How severe does this issue affect your experience of using Ray?
Low: It annoys or frustrates me for a moment.
Hello everyone,
my understanding of ray clusters is that one I started one with ray up cluster.yaml, the only ways to shut it down is to run ray down cluster.yaml or to remove the resources somehow outside of ray.
Is there a way to shutdown a cluster once a job is done (in the sense that the VM is deleted/deallocated)?
My use case is that I occasionally will have jobs that run very long. The cluster should only exist for the runtime of the job and then remove itself. One option would be to just remove the head node if it is idle for too long, however I could find that option only for the workers.

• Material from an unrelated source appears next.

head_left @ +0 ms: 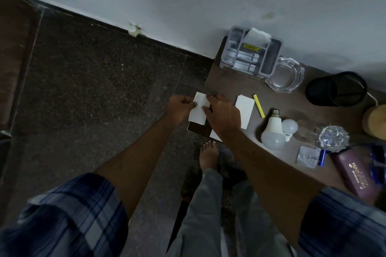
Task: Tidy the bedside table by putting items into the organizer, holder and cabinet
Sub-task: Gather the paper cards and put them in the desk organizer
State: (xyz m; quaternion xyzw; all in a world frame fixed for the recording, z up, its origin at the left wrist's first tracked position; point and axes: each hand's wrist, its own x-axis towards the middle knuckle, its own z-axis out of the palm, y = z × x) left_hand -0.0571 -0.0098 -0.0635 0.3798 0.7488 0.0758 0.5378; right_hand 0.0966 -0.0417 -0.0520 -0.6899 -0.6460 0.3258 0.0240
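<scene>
A white slip of paper (197,110) hangs over the left edge of the brown bedside table (229,81). My left hand (179,108) pinches its left side and my right hand (222,118) pinches its right side. Another white paper (244,110) lies just right of my right hand, and a further white corner (215,136) shows under my wrist. The grey compartment organizer (269,62) stands at the table's back, with a white paper upright in it. A black mesh holder (336,88) stands to the right, and a yellow highlighter (259,106) lies between.
A glass ashtray (285,75) sits beside the organizer. Two white bulbs (272,131), a crystal-like glass piece (333,138), a foil packet (308,156), a blue cylinder (322,157), a maroon case (353,175) and a wooden object (376,121) crowd the table's right. Dark speckled floor lies left; my bare foot (208,153) stands below the table edge.
</scene>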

Is that possible in any way? Ideally just with ray, but if there is an option e.g. with Kubernetes that would also be okay.
If you’re looking for a quick and dirty solution, you can use ray submit --stop to run your job. That being said, the issue is that if the runner of that command dies, it won’t stop the cluster.
The battle hardened recommendation is to handle this with a workflow engine of your choice (e.g. Airflow).
In the kubernetes world, you could run your ray job submitter in a k8s job and have an operator teardwon the cluster when the k8s job completes successfully.
Is this something that will come at some point?
I would find it really useful, if ray internally had some way to fully tear down it’s cluster at the end of a script.
@M_S, as @Alex mentioned, we’re focusing on making HA easier to accomplish with KubeRay. We haven’t estimated a timeline for out-of-the-box HA, but these soon-to-come KubeRay improvements will be step towards that.